- ABOUT THIS TASK
The answer is to be an exact copy of the lines below running from the line with "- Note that" down to the line with "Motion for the", both ends included, and nothing more.

--- INFORMATION GIVEN ---

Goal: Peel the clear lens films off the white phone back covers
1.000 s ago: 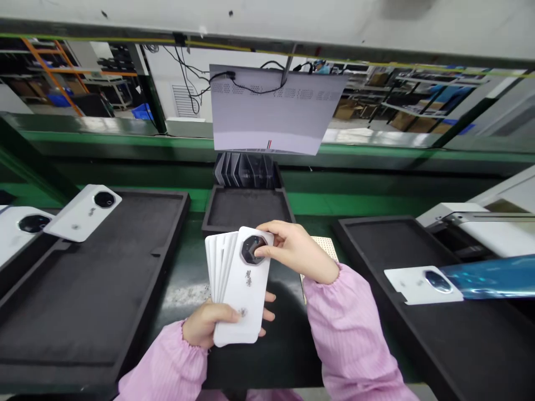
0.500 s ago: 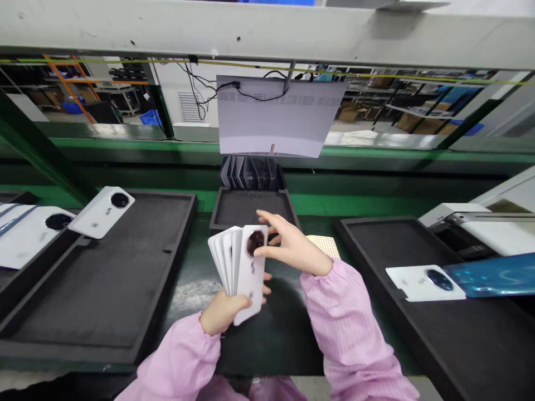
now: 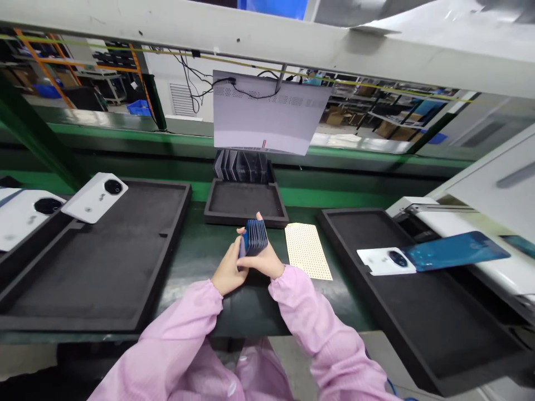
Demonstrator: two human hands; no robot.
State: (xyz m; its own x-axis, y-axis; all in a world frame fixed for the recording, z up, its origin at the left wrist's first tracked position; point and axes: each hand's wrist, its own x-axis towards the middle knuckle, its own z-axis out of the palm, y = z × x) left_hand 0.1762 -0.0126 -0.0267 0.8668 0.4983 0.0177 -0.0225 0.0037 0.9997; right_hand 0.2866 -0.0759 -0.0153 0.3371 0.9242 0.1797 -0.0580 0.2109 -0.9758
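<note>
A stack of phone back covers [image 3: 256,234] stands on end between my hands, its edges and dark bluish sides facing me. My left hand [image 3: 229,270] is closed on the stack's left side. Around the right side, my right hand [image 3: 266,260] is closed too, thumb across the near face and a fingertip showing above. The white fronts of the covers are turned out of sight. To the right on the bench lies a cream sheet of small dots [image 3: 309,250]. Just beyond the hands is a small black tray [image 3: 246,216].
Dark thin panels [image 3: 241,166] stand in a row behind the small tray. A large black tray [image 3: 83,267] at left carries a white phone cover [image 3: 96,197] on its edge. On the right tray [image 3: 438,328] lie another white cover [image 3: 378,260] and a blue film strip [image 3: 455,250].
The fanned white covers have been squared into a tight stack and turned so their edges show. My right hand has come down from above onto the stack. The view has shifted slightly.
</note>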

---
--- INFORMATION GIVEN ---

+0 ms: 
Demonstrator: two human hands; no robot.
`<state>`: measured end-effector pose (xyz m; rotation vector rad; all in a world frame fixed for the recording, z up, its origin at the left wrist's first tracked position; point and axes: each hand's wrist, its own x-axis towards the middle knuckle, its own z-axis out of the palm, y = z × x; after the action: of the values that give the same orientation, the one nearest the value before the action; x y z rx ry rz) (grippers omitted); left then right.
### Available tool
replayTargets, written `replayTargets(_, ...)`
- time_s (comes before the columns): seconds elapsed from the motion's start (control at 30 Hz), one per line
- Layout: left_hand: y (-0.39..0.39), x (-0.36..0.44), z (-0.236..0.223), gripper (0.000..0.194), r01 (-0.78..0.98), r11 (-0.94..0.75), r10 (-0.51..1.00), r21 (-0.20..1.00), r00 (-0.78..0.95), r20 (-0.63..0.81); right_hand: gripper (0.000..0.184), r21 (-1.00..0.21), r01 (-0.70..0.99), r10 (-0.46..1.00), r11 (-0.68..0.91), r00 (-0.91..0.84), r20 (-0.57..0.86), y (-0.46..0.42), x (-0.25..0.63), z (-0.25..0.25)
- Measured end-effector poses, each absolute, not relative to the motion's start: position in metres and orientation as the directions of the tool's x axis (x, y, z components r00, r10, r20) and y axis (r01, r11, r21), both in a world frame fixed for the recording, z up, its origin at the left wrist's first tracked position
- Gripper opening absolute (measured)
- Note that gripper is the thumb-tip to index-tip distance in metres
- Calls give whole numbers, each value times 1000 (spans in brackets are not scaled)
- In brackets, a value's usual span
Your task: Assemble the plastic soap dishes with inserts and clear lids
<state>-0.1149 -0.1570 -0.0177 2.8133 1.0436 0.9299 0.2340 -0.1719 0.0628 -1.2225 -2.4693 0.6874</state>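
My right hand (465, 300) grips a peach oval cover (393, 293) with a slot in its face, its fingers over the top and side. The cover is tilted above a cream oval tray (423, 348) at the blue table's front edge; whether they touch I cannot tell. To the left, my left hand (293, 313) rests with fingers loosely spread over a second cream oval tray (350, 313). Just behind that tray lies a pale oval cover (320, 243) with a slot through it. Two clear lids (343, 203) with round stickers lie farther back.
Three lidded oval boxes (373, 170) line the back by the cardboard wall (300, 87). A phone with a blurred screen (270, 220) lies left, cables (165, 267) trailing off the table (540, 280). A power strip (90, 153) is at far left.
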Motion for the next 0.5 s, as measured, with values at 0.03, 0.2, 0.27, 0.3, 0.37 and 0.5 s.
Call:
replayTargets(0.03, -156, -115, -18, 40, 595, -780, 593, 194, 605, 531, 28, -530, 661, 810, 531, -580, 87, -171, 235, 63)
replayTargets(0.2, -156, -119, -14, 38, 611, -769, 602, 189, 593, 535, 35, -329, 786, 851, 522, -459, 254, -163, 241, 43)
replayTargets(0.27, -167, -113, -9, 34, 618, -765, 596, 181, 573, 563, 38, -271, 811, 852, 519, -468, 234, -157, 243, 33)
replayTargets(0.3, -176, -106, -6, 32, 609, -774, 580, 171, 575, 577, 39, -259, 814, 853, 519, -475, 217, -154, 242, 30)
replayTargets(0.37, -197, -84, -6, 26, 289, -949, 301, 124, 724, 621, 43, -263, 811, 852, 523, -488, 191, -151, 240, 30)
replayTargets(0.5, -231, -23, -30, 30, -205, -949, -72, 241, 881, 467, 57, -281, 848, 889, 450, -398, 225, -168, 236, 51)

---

- TASK SOLUTION
- Note that gripper is the thumb-tip to index-tip distance in metres
- Calls give whole numbers, each value times 1000 (spans in brackets are not scaled)
- In brackets, a value's usual span
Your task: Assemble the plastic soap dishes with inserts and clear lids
<state>-0.1149 -0.1570 -0.0177 2.8133 1.0436 0.9299 0.2340 -0.1719 0.0628 -1.2225 -2.4693 0.6874</state>
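My right hand (465, 300) grips a peach oval cover (393, 293) with a slot in its face, its fingers over the top and side. The cover is tilted above a cream oval tray (423, 348) at the blue table's front edge; whether they touch I cannot tell. To the left, my left hand (293, 313) rests with fingers loosely spread over a second cream oval tray (350, 313). Just behind that tray lies a pale oval cover (320, 243) with a slot through it. Two clear lids (343, 203) with round stickers lie farther back.
Three lidded oval boxes (373, 170) line the back by the cardboard wall (300, 87). A phone with a blurred screen (270, 220) lies left, cables (165, 267) trailing off the table (540, 280). A power strip (90, 153) is at far left.
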Motion for the next 0.5 s, as measured, with values at 0.03, 0.2, 0.27, 0.3, 0.37 and 0.5 s.

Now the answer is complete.